Abstract
Chimeric antigen receptor T (CART) cell therapy results in impressively high remission rates in B cell neoplasms but is limited by the development of cytokine release syndrome (CRS). CRS is characterized by the development of high-grade fevers, hypotension, fluid overload and respiratory compromise, coincides with T cell expansion and is associated with marked elevation of interleukin-6, interferon-ɣ and other inflammatory cytokines. Severe CRS is seen in 25-80% of patients treated with CD19 directed CART cell therapy and mortality has been reported. While the use of the anti-IL6 receptor antibody tocilizumab with or without steroids can usually reverse this syndrome, there is concern that the early introduction of immunosuppressive medications could impair the anti-tumor activity and therefore most investigators currently reserve tocilizumab as therapy for severe (grade 3-4) CRS.
Ruxolitinib is a JAK/STAT pathway inhibitor that is FDA approved for myelofibrosis and polycythemia vera and has resulted in a significant reduction of inflammatory cytokines in clinical studies. In preclinical models, treatment with ruxolitinib ameliorates cytokine production and manifestations of hemophagocytic lymphohistiocytosis. Therefore, there is a compelling rationale to investigate and develop ruxolitinib as a modality to prevent CRS after CART cell therapy. To our knowledge, there are no relevant models for CRS after human CART therapy, thus severely limiting the development of CRS prevention modalities that would in turn enhance the clinical feasibility of CART therapy.

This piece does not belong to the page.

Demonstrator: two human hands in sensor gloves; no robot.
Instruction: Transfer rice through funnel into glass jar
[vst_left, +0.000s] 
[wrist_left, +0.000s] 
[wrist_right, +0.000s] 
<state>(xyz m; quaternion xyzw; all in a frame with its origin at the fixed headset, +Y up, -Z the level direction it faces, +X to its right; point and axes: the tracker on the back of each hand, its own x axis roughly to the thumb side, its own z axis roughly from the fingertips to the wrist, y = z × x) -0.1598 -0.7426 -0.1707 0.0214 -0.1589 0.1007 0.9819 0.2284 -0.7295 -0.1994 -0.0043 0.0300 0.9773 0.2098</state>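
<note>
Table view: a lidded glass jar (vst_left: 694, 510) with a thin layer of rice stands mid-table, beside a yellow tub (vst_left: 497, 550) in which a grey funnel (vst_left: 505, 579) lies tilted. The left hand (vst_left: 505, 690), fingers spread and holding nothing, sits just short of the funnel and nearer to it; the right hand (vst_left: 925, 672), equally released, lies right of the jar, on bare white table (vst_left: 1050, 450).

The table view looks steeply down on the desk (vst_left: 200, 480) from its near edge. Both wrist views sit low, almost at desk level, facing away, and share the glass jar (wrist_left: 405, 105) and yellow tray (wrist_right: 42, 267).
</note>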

In this study, we established a novel acute myeloid leukemia (AML) xenograft model to study the development of CRS. Here, NSG-S (Non Obese Diabetic, SCID ɣ -/- mice that are additionally transgenic for human stem cell factor, IL-3 and GM-CSF) are engrafted with blasts from AML patients and treated with 1x106 CD123-directed CART cells (CART123), ten-fold higher than we previously used in our primary AML xenograft models. These animals develop an illness characterized by progressive weight loss, generalized weakness, emaciation, hunched bodies, withdrawal and poor motor response. This illness starts within one week of CART cell injection, correlates with T cell expansion and rapidly evolves and results in the death of the animals in 7-14 days (Figure 1A). Serum from these mice seven days after CART123 shows an extreme elevation of human IL-6, Interferon-γ, tumor necrosis factor-α, and other inflammatory cytokines (Figure 1B), resembling human CRS after CART cell therapy.

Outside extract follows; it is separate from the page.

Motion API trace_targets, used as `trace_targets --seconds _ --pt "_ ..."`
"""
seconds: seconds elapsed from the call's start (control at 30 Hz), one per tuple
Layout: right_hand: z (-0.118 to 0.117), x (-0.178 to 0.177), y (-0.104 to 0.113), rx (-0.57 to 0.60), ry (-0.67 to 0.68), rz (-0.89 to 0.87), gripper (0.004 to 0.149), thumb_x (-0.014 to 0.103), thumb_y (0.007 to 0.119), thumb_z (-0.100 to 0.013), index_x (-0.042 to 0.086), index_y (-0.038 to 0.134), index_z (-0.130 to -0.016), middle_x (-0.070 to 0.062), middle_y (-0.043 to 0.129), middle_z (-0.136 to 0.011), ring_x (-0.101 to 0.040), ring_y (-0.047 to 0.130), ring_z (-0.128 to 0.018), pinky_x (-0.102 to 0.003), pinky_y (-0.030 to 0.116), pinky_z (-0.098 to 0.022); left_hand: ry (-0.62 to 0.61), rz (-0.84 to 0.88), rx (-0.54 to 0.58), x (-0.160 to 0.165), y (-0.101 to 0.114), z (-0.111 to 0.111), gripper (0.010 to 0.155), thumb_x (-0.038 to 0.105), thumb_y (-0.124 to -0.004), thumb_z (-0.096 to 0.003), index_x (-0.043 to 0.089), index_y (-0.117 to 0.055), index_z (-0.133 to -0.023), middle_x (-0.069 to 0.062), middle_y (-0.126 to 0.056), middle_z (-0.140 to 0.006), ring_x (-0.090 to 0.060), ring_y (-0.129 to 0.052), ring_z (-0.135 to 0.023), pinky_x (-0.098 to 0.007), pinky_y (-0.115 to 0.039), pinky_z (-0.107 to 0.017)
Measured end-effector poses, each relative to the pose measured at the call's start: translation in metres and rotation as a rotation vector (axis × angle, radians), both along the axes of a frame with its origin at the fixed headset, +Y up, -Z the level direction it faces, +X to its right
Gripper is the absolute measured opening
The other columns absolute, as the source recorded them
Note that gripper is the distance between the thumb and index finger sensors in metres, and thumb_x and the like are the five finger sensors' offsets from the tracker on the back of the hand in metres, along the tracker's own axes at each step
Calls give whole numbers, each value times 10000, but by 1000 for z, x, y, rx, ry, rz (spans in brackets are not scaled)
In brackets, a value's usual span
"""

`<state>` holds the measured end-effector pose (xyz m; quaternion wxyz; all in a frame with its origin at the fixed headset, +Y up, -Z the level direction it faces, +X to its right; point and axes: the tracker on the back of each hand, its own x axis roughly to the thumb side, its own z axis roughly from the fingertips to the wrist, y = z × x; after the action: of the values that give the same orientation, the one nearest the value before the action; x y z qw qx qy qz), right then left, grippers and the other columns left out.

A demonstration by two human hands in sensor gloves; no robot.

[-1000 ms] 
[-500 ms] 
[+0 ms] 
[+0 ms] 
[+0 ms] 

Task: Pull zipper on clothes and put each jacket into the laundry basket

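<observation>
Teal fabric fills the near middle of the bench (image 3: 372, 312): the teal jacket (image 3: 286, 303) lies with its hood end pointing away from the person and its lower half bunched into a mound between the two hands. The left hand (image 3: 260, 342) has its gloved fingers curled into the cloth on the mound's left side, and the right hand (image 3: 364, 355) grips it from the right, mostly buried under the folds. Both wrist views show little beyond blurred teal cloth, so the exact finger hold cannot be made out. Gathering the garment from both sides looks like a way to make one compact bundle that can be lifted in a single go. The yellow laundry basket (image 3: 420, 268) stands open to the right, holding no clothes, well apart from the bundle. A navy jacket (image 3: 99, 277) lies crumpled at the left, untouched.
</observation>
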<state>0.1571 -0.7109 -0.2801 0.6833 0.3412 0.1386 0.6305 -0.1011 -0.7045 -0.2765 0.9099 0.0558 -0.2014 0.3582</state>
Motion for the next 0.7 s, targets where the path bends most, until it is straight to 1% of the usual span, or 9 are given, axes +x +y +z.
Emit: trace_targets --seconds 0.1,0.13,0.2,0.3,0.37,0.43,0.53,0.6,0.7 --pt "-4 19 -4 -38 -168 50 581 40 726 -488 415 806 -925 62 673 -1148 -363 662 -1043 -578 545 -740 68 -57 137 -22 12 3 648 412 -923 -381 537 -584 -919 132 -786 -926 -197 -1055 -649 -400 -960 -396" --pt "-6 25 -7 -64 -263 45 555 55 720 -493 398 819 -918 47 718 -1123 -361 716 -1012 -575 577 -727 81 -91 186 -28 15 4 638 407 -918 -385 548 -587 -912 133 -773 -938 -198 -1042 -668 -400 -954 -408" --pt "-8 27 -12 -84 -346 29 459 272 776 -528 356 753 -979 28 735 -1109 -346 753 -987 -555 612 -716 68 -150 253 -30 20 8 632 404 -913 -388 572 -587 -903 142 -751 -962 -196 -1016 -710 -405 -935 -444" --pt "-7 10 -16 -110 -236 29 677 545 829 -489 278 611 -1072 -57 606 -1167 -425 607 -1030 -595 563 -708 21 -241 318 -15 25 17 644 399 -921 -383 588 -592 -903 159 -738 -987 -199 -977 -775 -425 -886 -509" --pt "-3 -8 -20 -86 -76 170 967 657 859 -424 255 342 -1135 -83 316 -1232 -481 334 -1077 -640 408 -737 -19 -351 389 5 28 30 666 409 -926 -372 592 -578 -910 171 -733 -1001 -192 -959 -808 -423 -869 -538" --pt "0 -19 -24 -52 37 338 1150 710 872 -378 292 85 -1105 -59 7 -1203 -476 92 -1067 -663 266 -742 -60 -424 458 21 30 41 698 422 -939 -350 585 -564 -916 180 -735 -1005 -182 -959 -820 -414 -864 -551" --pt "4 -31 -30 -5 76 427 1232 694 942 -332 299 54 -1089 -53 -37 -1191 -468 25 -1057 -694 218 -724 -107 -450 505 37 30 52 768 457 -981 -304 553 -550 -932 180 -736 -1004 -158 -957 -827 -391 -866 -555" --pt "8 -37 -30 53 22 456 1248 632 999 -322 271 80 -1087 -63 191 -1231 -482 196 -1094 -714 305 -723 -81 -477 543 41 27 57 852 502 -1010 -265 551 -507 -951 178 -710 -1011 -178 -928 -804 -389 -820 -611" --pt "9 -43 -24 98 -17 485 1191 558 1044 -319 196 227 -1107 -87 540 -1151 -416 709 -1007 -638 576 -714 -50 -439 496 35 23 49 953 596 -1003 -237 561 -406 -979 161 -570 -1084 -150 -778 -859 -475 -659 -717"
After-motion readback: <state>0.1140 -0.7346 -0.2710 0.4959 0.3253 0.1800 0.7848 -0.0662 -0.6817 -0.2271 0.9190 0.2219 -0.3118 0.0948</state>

NSG-S mice bearing primary AML were treated with CART123 and randomized to receive different doses of ruxolitinib (30, 60, or 90 mg/kg) or vehicle by oral gavage twice a day. Treatment started on the day of CART123 injection and continued for a week. Mice treated with ruxolitinib 60 or 90 mg/kg exhibited less severe clinical illness as manifested by attenuated weight loss when compared with mice treated with CART123 alone (Figure 2A). With the exception of ruxolitinib-only treated mice, all other groups exhibited an equivalent anti-leukemic effect (Figure 2B). We therefore established ruxolitinib 60 mg/kg for further experimental use. Most importantly, ruxolitinib treatment attenuated inflammatory cytokines (figure 2C) and led to long-term survival (figure 2D).

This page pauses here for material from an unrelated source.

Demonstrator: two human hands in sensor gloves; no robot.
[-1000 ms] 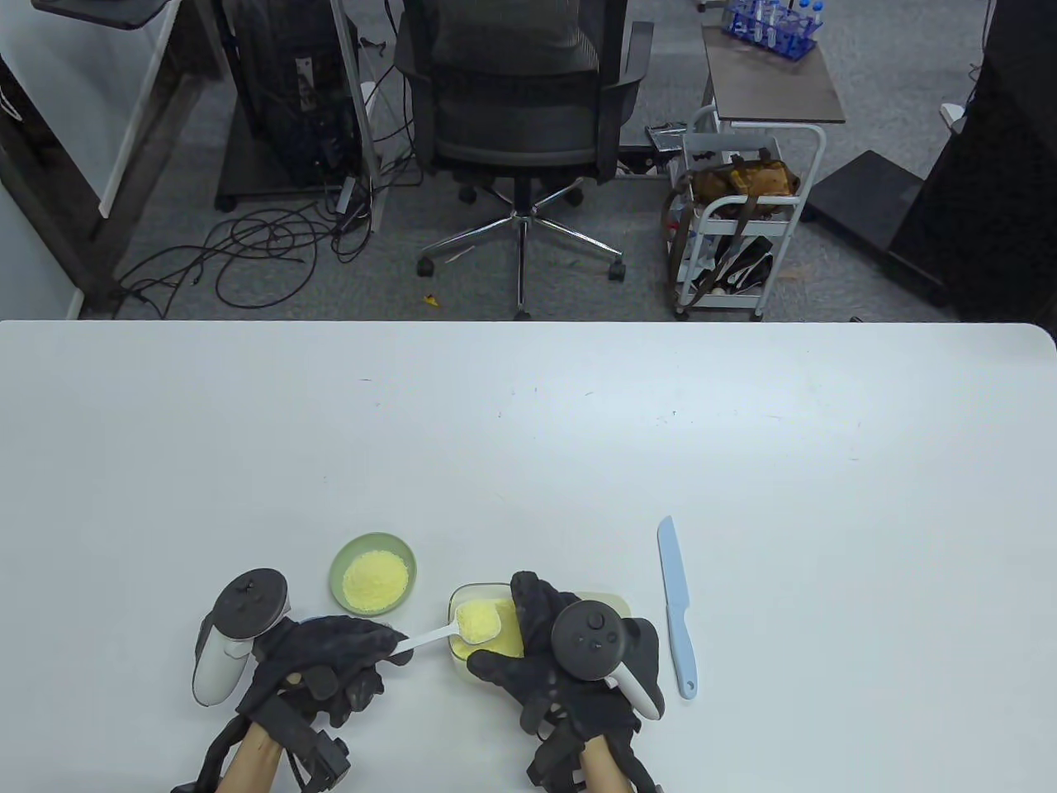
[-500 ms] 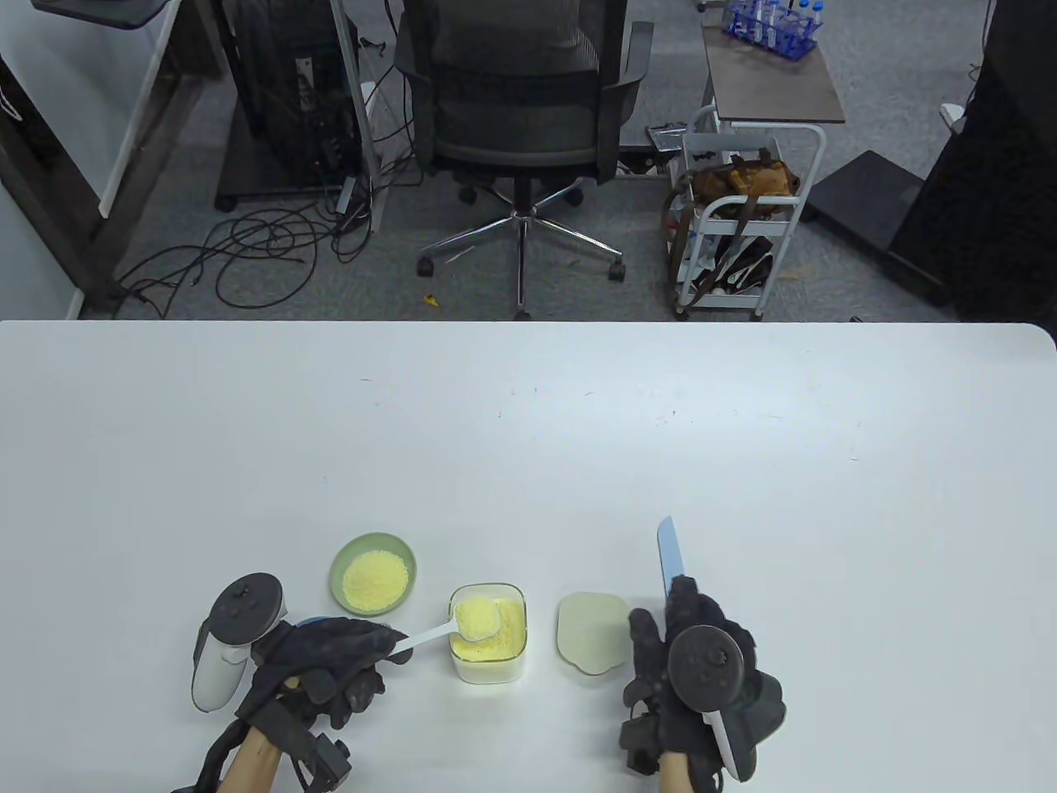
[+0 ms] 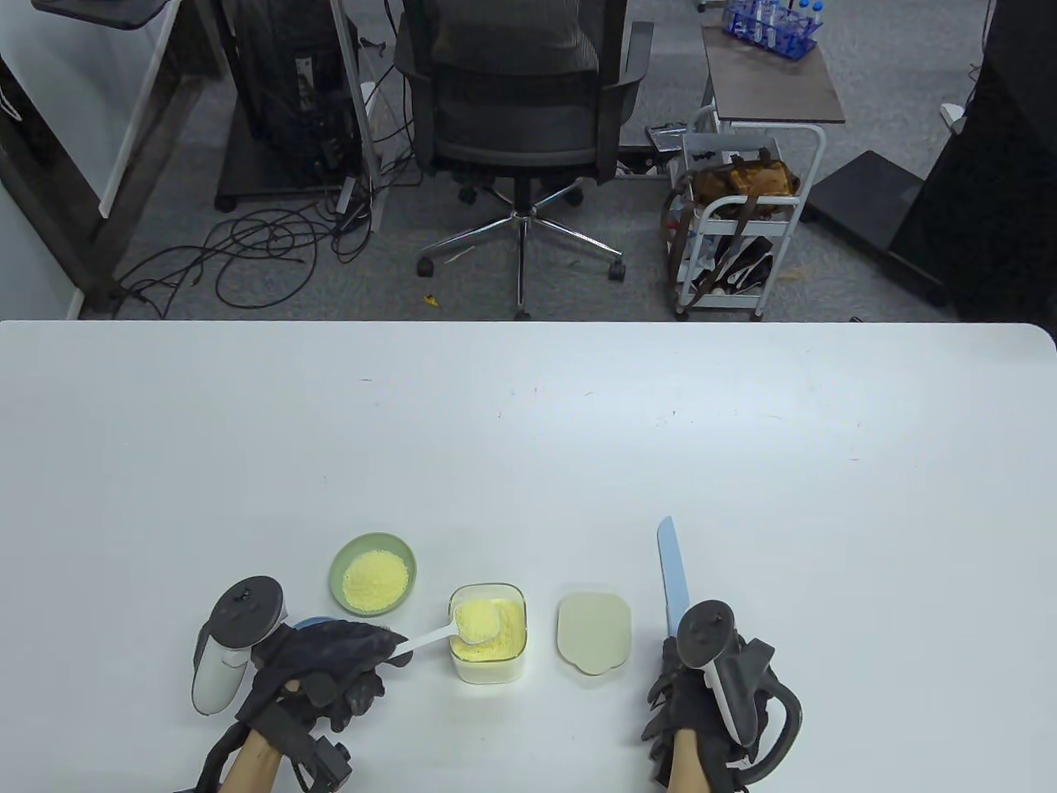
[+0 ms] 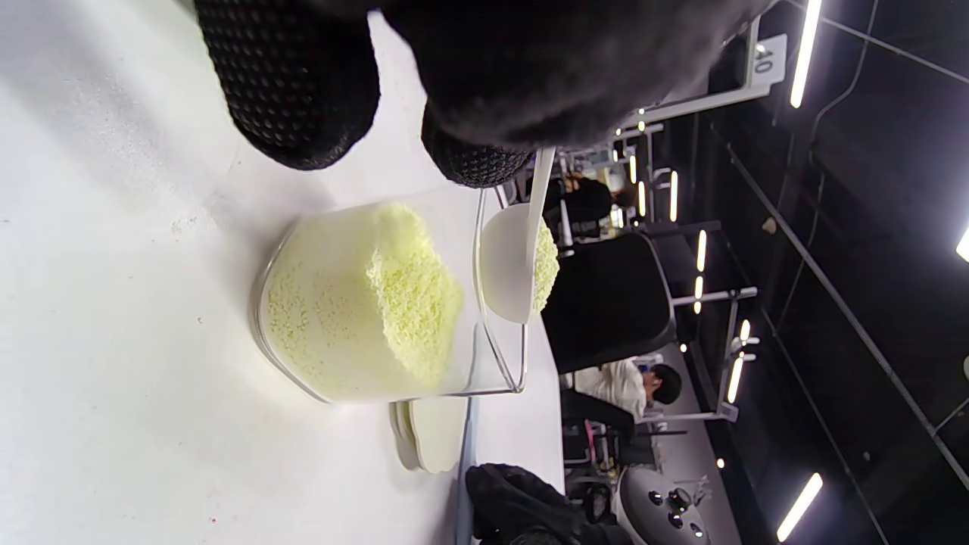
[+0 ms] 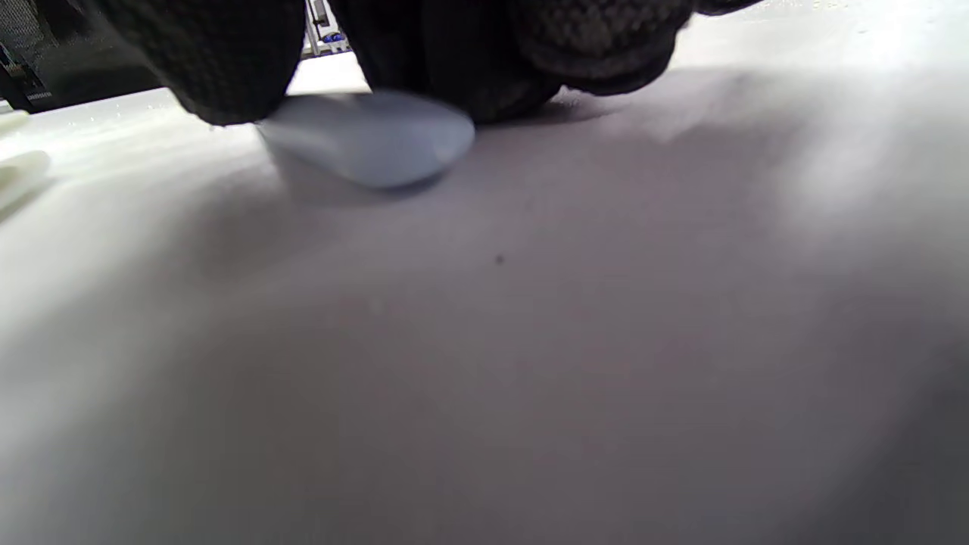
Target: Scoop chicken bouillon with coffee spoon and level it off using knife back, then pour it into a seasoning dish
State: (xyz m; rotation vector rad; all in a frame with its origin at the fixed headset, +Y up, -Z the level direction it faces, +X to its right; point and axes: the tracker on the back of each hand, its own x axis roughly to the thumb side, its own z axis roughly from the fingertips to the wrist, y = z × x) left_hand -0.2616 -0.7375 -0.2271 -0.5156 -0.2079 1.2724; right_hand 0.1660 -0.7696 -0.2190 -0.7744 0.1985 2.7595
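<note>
Since the earlier frame, right hand [image 3: 710, 702] has drawn nearer, fingers curled onto the knife [image 3: 673, 570] handle on the tabletop [image 3: 528, 429]. Left hand [image 3: 322, 665] pinches the spoon [image 3: 462, 628], heaped, above the bouillon tub [image 3: 489, 634]; green dish [image 3: 373, 574] sits far-left, lid [image 3: 594, 632] right.

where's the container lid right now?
In the table view the lid lies flat on the table, near the front edge, between the open bouillon container on its left and the blue knife on its right.

Heaped white spoon [image 3: 466, 626] over bouillon tub [image 3: 488, 636]
</note>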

Here we have described for the first time a clinically relevant animal model of human CRS and demonstrated that the JAK/STAT inhibitor ruxolitinib can prevent the development of severe CRS without impairing the anti-tumor effect of CART cells. These findings provide a useful platform for the future study of CRS prevention and treatment modalities. These experiments indicate that ruxolitinib could also be combined with CART cell therapy for the prevention of CRS in patients identified to be at high risk for the development of CRS.
Disclosures
Kenderian: Novartis: Patents & Royalties, Research Funding. Ruella:novartis: Patents & Royalties: Novartis, Research Funding. Lacey:Novartis: Research Funding. Melenhorst:Novartis: Patents & Royalties, Research Funding. June:Novartis: Honoraria, Patents & Royalties: Immunology, Research Funding; Pfizer: Honoraria; Johnson & Johnson: Research Funding; University of Pennsylvania: Patents & Royalties; Tmunity: Equity Ownership, Other: Founder, stockholder ; Celldex: Consultancy, Equity Ownership; Immune Design: Consultancy, Equity Ownership. Gill:Novartis: Patents & Royalties, Resear\ch Funding.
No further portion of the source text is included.